Work-from-home mandates necessitated by the COVID-19 pandemic turned most enterprises into distributed and cloud-dependent companies. While creating some surprising opportunities, digital-first work simultaneously raised new security concerns.
“The future of work has forever changed,” said Aparna Bawa, chief operating officer at Zoom during VMworld 2020. “But in many ways, it is positive. … It has shown even the most conservative of companies how a service like ours provides an immense amount of flexibility for employees, but also makes them very productive.”
The global shift to remote work changed the data center, as well. “Our customers tell us they've increased their cloud usage by 80% in the last several months,” said VMware COO Sanjay Poonen. This shift increased security concerns, too.
According to Poonen, the three pillars of the “new normal” are:
- Distributed workforces.
- Private and public clouds.
- Analytics to monitor and understand cloud and mobile device usage.
“And it's very important that security is layered nicely into each of these in a very intrinsic fashion to protect all the data,” he said.
Traditional Security Is Broken
Most of today’s security offerings bolt onto existing systems, creating not only integration challenges but also new seams for intruders. Intrinsic security, however, builds security into infrastructure and turns points of vulnerability into points of security control. This approach enables enterprises to get insights across any app, any cloud, and any device.
“VMware took an approach to say, ‘How do we layer security into the heart of the infrastructure?” explained Poonen. “Many people have heard us say, ‘Any cloud, any app, any device.’ And we got there through intrinsic security.”
Zoom Depends on VMware for Secure Distributed Operations in the Cloud
In December 2019, Zoom averaged 10 million daily meeting participants. At the height of global shelter-in-place orders, however, usage spiked dramatically. In April 2020, Bawa said Zoom logged an average of 300 million daily meeting participants. What enabled Zoom to support this sudden three-fold increase in demand? An infrastructure capable of immense scalability and intrinsic security, she said.

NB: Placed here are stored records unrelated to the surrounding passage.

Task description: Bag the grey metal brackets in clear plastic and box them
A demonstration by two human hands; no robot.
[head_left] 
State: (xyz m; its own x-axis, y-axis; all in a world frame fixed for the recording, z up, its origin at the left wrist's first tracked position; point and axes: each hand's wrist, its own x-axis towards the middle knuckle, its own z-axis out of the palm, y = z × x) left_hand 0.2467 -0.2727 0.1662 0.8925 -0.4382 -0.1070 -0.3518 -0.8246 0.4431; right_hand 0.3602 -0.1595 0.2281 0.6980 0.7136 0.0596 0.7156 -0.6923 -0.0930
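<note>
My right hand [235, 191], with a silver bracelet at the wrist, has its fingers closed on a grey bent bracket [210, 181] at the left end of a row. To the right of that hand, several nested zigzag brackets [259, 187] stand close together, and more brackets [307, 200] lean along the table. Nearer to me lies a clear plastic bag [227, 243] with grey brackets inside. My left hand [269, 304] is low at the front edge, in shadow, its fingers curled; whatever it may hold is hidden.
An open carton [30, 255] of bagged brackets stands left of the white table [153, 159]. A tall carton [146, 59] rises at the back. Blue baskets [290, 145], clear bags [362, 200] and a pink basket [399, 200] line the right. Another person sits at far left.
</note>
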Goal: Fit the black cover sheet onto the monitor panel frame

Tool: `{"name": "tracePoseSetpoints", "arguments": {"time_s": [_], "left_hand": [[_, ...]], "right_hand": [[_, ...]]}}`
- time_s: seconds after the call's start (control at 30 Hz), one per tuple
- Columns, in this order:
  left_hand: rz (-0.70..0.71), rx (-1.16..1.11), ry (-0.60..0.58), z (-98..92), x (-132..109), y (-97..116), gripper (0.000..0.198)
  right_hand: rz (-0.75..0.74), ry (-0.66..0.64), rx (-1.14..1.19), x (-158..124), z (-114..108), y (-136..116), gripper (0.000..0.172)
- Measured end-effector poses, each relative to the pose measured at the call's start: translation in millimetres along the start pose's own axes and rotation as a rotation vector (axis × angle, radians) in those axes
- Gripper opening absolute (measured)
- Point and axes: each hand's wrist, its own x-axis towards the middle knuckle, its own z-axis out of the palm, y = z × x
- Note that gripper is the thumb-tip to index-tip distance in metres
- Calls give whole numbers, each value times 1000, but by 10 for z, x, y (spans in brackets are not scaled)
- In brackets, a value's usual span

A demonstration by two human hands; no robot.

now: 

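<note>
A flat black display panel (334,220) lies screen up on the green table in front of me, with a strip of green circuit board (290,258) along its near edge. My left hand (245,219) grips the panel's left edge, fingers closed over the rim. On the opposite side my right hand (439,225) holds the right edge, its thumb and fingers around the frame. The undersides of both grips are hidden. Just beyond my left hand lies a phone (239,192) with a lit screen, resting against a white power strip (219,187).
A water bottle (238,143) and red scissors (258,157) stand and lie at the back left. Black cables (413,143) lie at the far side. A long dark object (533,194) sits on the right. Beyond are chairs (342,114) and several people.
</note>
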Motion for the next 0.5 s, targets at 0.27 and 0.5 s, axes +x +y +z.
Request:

Zoom recently completed a 90-day study around security. It also set up a chief information security officer (CISO) council with 36 CISOs from leading customers (including VMware) in different vertical industries. “Privacy is number one at our core, and we care about customer feedback and so a lot of the features that we've put out have been a result of in-depth conversations,” said Bawa.
The phrase “consumer-simple, enterprise-secure” is VMware’s foundational vision for its innovation engine. “Usually the consumer companies get simplicity right, but can break on security,” explained Poonen. “And enterprises get security, but then make it too complex.”
Bawa said that VMware Workspace One is that rare product: a robustly secure, but easy-to-use solution that Zoom depends on in the new normal.
“At the very basic level, Workspace One allows us to exist and thrive in a pandemic environment when we have employees all over the world,” Bawa said. “Our IT department is able to automate software updates to our own Zoomies internally. And we've been able to secure the employee workspace, including all apps and all endpoints. It ultimately makes our employees more flexible and makes the integration of all of their endpoints and apps more secure for us.”